This article introduces YugaByteDB, an open source, cloud native relational DB for powering global, Internet scale apps. YugaByteDB has the features of both SQL as well as NoSQL databases, giving rise to a hybrid database system that is cloud native.
First generation database systems are SQL based (DBMS, RDBMS) and are suitable for relational data models. The second generation database systems are NoSQL (Not only SQL) based (MongoDB, Hadoop), and are suitable for semi-structured or unstructured data models. There are many situations in which first generation database systems miss some of the functionalities of second generation DB systems and vice versa. To address this gap, the current trend is towards third generation NewSQL database systems.
NewSQL DB systems have most of the features of SQL as well as NoSQL, and work as hybrid database systems. A trending NewSQL DB system is YugaByteDB, an open source distributed database that is cloud native and suitable for highly scalable data access with geo-distributed access.
In general, SQL is more convenient for fast writes to databases and NoSQL is for fast reads from a database, whereas NewSQL DBs like YugaByteDB are suitable for both fast read and write since they are cloud native solutions. It is most convenient to use them for large enterprise solutions such as data lakes, batch processing and live visualisation reports from massive data processing.

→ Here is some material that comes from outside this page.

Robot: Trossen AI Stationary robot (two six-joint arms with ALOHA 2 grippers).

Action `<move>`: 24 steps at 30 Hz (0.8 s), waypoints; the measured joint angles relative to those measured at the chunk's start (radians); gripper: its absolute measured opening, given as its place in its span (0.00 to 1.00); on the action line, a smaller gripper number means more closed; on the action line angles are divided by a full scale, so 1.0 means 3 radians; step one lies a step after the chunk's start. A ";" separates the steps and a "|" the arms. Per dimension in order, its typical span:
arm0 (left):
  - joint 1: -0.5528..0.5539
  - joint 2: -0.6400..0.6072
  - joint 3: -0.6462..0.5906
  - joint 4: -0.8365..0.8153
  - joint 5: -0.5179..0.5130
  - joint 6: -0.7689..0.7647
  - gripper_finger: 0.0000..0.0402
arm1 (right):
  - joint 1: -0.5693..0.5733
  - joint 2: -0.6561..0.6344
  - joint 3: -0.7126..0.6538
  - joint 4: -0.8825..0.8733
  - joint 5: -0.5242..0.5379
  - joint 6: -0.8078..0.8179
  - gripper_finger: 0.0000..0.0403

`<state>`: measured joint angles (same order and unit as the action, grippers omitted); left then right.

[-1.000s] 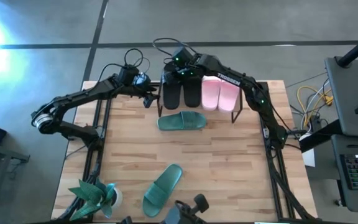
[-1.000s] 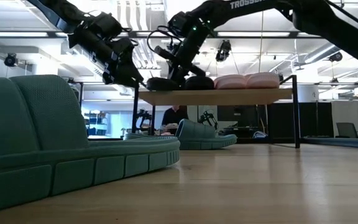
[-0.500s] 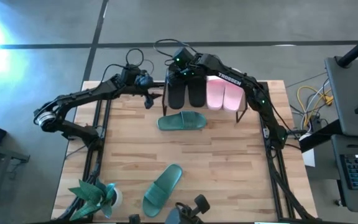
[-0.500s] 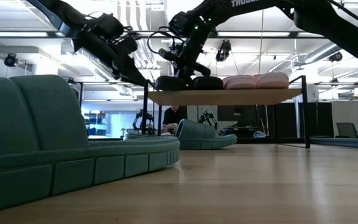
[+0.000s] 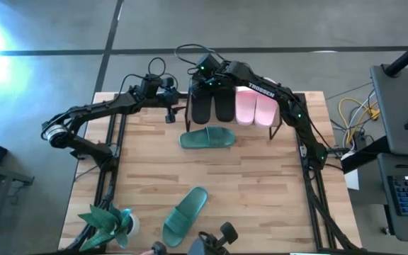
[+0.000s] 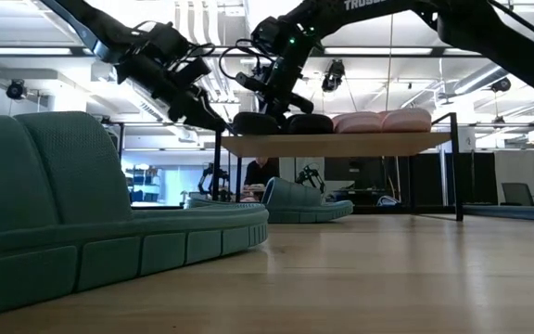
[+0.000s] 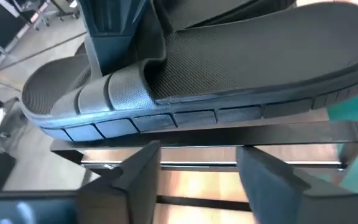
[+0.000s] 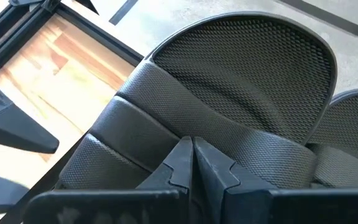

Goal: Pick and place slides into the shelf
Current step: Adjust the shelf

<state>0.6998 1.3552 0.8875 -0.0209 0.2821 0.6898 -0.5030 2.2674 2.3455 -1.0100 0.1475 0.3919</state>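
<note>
The shelf stands at the table's far side. A black pair of slides and a pink pair lie soles down on its plank. One teal slide lies on the table just in front of the shelf, and another lies near the front edge. My left gripper is open at the shelf's left end, beside the left black slide. My right gripper is shut over that slide's strap. My left gripper has its fingers standing close against the shelf's left end rail, and I cannot tell whether they touch it. My right gripper sets its shut fingertips on the wide strap of the left black slide. It slants down from the far side. The slide stays flat on the shelf plank.
A teal potted plant stands at the near left corner. Black frame bars run along the table's left and right edges. Bare wood lies between the two teal slides and to the right of them.
The shelf and the slides on it have slid a little toward the table's right edge. My left gripper has followed toward the shelf's left end and has rolled about its own axis. My right gripper has stayed over the left black slide.
</note>
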 joint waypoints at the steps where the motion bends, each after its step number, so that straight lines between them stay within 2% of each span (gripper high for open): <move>1: -0.0005 0.0000 0.0000 0.0010 -0.0002 0.0039 0.44 | 0.0000 0.0001 0.0000 0.0001 0.0000 0.0000 0.02; 8: -0.0092 0.0020 -0.0022 0.0046 -0.0017 0.0242 0.11 | 0.0000 0.0000 0.0001 -0.0002 -0.0003 0.0000 0.02; 11: -0.0141 0.0019 -0.0037 0.0078 -0.0081 0.0492 0.04 | 0.0000 0.0001 0.0002 -0.0019 -0.0003 0.0000 0.02; 15: -0.0206 0.0032 -0.0062 0.0196 -0.0281 0.0695 0.04 | -0.0001 0.0000 0.0004 -0.0039 -0.0002 0.0000 0.02; 20: -0.0262 0.0038 -0.0104 0.0317 -0.0400 0.0764 0.14 | -0.0001 0.0000 0.0006 -0.0068 -0.0013 0.0000 0.02; 22: -0.0265 0.0035 -0.0104 0.0317 -0.0424 0.0324 0.18 | -0.0001 0.0000 0.0009 -0.0094 -0.0015 -0.0002 0.02; 24: -0.0237 0.0007 -0.0105 0.0271 -0.0524 -0.0511 0.22 | -0.0001 0.0000 0.0011 -0.0103 -0.0017 -0.0022 0.02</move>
<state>0.6286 1.3573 0.8561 0.0603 0.1247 0.5364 -0.5034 2.2673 2.3487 -1.0410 0.1424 0.3854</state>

YugaByteDB is not only distributed and cloud native but also ensures high performance, Internet-scale and geo-distributed service. The architecture and core layers make it cloud-agnostic and available for on-premise deployments (hybrid cloud). It fully supports distributed and container deployments. YugaByteDB is designed for extensibility with the objective of re-using PostgreSQL’s query layer code in its internal layering architecture.

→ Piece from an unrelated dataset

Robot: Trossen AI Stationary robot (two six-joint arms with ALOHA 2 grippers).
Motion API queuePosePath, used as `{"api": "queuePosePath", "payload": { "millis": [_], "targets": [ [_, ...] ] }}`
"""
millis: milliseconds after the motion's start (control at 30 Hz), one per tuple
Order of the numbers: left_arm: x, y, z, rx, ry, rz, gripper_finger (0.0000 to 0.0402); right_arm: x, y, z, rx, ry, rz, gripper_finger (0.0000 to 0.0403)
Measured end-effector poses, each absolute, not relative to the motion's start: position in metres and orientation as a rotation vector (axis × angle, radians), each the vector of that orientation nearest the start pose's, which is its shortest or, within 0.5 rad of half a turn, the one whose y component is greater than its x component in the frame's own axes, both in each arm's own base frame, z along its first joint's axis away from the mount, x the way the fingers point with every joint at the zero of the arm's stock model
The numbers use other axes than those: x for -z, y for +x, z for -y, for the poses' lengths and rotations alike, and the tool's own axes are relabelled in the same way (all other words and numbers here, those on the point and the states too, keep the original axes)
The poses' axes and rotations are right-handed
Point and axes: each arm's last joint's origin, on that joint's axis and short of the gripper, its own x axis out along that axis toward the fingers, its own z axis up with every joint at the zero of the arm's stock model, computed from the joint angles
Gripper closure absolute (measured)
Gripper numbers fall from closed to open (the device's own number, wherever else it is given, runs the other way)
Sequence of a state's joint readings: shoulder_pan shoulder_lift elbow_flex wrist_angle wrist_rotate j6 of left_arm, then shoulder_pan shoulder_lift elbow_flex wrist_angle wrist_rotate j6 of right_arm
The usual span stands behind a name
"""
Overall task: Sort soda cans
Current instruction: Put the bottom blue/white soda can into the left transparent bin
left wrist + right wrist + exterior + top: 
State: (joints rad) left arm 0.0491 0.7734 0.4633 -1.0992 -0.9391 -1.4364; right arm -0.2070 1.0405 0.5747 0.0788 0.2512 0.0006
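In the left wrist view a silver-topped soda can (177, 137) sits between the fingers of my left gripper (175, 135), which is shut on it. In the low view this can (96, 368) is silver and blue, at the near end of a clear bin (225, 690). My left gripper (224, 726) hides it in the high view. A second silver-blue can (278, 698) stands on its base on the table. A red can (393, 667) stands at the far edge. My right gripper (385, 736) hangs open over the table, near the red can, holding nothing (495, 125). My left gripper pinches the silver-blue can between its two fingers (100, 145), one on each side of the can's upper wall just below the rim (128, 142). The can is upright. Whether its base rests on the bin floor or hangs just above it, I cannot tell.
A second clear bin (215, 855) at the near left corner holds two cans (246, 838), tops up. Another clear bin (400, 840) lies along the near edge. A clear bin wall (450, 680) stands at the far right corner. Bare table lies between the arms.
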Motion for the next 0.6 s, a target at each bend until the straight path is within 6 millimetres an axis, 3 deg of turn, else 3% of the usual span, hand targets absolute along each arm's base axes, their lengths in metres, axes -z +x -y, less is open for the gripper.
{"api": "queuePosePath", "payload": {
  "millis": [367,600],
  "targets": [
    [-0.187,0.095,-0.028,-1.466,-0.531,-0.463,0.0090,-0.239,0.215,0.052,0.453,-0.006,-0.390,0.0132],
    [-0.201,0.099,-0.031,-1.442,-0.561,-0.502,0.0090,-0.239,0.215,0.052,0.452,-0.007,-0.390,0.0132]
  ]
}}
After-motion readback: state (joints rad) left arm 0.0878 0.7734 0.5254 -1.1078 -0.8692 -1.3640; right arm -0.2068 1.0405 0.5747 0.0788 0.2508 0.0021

It supports distributed transactions for large scale processing. YugaByteDB is a consistent and partition tolerant (CP tolerant) database and hence achieves very high availability. Its architectural design is very similar to that of Google Cloud Spanner, which is also a CP system, by design. The design of YugaByteDB ensures that the complete database cluster (irrespective of the single or multiple nodes in its deployment instance) makes it available to applications as a single logical SQL database like any other common RDBMS. Hence, it comes with the flexibility of PostgreSQL and the easy-to-understand ACID (atomicity, consistency, isolation and durability) transaction semantics for applications that make it easy to use.
Starting off with YugaByteDB
YugaByteDB is available as a local installation (to install in Windows, Linux, etc, as a standalone DB). The Yugabyte platform, as a multi-node clustered installation, is suitable for the private or public cloud (SaaS) in AWS, Azure, GCP or other pivotal cloud service provider environments and also as Yugabyte Cloud, a PaaS platform, as a containerised solution (Dockerized).

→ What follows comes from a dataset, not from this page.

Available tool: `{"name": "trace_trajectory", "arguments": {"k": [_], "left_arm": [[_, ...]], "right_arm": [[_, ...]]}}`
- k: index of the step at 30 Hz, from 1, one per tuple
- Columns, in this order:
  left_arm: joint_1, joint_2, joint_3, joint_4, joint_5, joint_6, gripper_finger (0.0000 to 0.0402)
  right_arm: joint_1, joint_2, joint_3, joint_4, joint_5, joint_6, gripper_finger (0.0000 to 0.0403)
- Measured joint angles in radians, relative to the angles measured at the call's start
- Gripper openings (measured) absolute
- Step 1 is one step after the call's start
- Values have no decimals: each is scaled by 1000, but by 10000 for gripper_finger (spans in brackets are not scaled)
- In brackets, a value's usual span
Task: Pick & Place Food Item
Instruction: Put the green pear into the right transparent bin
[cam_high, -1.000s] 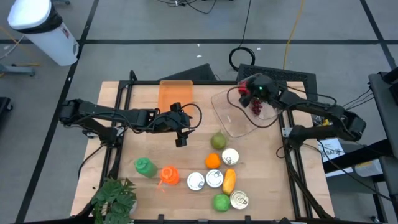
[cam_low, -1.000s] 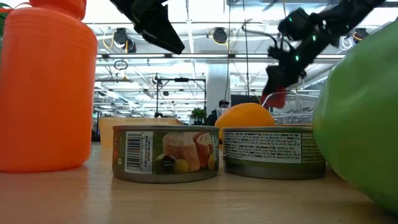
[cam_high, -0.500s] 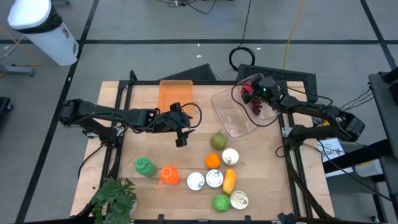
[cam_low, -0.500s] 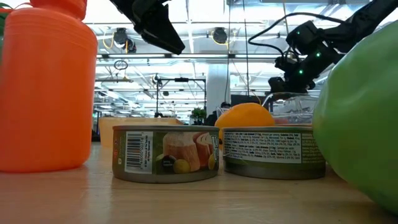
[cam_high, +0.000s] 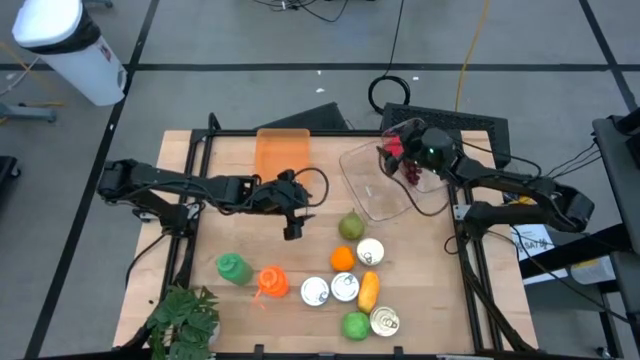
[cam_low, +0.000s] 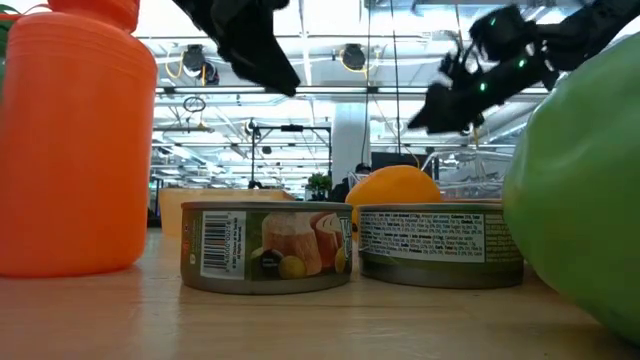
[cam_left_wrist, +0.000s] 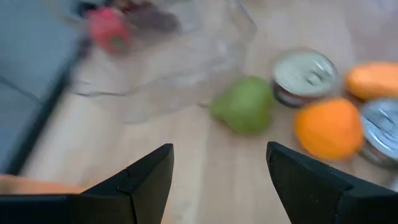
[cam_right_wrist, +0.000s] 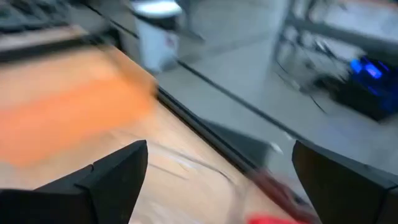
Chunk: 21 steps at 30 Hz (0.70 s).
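Grapes (cam_high: 411, 172), a dark red bunch, lie inside the clear tub (cam_high: 375, 195) at the far right of the bench (cam_high: 230, 225), next to a red fruit (cam_high: 393, 148) near the tub's far rim. A second ago the right tool (cam_high: 400, 150) was low in the tub over the bunch with its fingers narrower; now those fingers are spread wide with nothing between them, and in the low view the tool has lifted above the tub rim. I judge from this that the bunch has just been dropped and the placing is done for this item, leaving the right arm free to pull away. The bunch reads as slightly longer than wide, its long axis running roughly from the far edge of the bench toward the near edge, though it is small and partly behind the arm, so which end carries the stem I cannot tell. The left tool (cam_high: 292, 222) hovers over the middle of the bench, spread partway and empty, unmoved over the last second, aimed toward the green pear (cam_left_wrist: 244, 104), the orange (cam_left_wrist: 328, 126) and the tins (cam_left_wrist: 304, 74); one of these may be the next pick.
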Motion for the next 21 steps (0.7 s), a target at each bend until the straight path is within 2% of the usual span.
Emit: {"name": "trace_trajectory", "arguments": {"k": [7,10,17,21], "left_arm": [[-1,187,0,216,134,80,271],[-1,272,-1,320,167,116,271],[4,417,-2,501,177,96,271],[9,454,-1,539,177,80,271]], "right_arm": [[258,-104,0,97,15,-101,380],[377,-117,1,99,88,-109,380],[621,-99,1,46,231,-134,380],[725,-51,1,24,241,-79,380]]}}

YugaByteDB has an API interfacing service to run SQL commands through YSQL (Yugabyte SQL) and can use standard ANSI commands as used in PostgreSQL. This is because YugaByteDB is based on a Postgre query layer as a client interface.
Figure 1 shows how to connect to a single-node YugaByteDB instance and run YSQL commands to create a database and table, and also to insert records to the table.
An application built for a PostgreSQL database with the best one-node performance can scale out without changing the application when moving to YugaByteDB, and vice versa.
An overview of YSQL
YugaByteDB is an open source database and it can run anywhere — on multi-cloud environments, the hybrid cloud and also in a containerised Kubernetes environment. At the same time, it can remain fully compatible with PostgreSQL by using a client interface called YSQL, which is a distributed SQL API and is compatible with PostgreSQL. Figure 2 shows standard DDL (data definition), DQL (data query) and DML (data manipulation) operations done using YSQL commands in a Yugabyte database.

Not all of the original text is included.